### [Prompt]
Return, word for word, the lines of the listing below from the one with "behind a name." through the one with "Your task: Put", and no other lines.

▼

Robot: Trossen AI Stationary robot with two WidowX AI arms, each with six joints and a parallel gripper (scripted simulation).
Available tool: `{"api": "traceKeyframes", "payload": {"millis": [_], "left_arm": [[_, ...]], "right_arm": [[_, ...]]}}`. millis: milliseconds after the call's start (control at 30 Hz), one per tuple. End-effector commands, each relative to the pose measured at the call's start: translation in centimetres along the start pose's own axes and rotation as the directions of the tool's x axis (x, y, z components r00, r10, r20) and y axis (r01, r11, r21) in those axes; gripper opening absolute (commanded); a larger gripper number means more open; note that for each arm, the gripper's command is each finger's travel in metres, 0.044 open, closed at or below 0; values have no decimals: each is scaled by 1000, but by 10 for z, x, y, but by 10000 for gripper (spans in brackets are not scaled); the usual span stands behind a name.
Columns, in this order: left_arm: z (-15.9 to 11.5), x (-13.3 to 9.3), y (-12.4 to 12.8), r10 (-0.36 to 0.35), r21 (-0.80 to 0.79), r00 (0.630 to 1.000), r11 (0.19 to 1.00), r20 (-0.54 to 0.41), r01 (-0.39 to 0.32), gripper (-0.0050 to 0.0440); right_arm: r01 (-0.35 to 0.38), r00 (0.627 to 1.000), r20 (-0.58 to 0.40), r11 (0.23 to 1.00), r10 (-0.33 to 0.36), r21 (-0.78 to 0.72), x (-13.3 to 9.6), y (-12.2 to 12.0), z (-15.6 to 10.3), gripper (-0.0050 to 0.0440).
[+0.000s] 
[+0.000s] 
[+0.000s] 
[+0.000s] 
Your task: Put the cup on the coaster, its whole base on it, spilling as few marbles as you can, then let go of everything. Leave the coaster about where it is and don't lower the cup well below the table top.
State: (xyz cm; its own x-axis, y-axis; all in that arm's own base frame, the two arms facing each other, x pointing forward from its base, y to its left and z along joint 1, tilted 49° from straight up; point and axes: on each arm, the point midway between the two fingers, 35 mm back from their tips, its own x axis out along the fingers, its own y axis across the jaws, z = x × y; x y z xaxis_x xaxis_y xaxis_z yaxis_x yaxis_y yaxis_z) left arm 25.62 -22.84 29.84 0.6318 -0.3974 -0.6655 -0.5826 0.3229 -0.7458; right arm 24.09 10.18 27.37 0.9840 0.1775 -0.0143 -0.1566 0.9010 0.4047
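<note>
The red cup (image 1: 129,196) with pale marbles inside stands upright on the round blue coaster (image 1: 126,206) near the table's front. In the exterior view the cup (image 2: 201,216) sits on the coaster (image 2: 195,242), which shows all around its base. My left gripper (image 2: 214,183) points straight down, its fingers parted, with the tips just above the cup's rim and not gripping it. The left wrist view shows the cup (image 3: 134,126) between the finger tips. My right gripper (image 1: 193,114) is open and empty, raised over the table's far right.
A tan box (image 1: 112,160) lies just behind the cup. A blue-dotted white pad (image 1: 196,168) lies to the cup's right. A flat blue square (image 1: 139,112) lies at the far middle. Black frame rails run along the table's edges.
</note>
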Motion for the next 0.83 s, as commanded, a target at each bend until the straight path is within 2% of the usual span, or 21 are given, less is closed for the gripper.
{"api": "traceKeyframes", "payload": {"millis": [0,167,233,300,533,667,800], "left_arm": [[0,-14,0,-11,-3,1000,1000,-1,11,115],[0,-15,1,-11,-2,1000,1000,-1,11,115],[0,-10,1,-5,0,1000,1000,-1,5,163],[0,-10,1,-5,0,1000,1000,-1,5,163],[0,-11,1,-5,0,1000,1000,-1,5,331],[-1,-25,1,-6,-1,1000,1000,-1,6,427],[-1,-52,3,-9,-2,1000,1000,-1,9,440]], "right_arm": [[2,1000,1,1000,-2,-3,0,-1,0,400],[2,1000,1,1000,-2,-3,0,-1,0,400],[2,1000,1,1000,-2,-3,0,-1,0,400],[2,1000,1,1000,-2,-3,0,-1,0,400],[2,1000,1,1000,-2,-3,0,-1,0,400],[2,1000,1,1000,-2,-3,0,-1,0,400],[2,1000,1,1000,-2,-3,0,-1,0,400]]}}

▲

### [Answer]
Available tool: `{"api": "traceKeyframes", "payload": {"millis": [_], "left_arm": [[_, ...]], "right_arm": [[_, ...]]}}`. millis: milliseconds after the call's start (control at 30 Hz), one per tuple. End-effector commands, each relative to the pose measured at the call's start: translation in centimetres along the start pose's own axes and rotation as the directions of the tool's x axis (x, y, z components r00, r10, r20) and y axis (r01, r11, r21) in those axes; gripper opening absolute (commanded); a larger gripper number means more open; note that for each arm, the gripper's command is each finger's travel in metres, 0.044 open, closed at or below 0; values have no decimals: each is scaled by 1000, but by 10 for z, x, y, but by 10000 for gripper (spans in brackets are not scaled); the usual span stands behind a name.
Columns, in this order: left_arm: z (-15.9 to 11.5), x (-13.3 to 9.3), y (-12.4 to 12.8), r10 (-0.36 to 0.35), r21 (-0.80 to 0.79), r00 (0.630 to 1.000), r11 (0.19 to 1.00), r20 (-0.54 to 0.41), r01 (-0.39 to 0.32), gripper (-0.0050 to 0.0440); right_arm: r01 (-0.35 to 0.38), r00 (0.627 to 1.000), r20 (-0.58 to 0.40), r11 (0.23 to 1.00), r10 (-0.33 to 0.36), r21 (-0.78 to 0.72), x (-13.3 to 9.6), y (-12.2 to 12.0), z (-15.6 to 10.3), gripper (-0.0050 to 0.0440).
[+0.000s] 
[+0.000s] 
[+0.000s] 
[+0.000s] 
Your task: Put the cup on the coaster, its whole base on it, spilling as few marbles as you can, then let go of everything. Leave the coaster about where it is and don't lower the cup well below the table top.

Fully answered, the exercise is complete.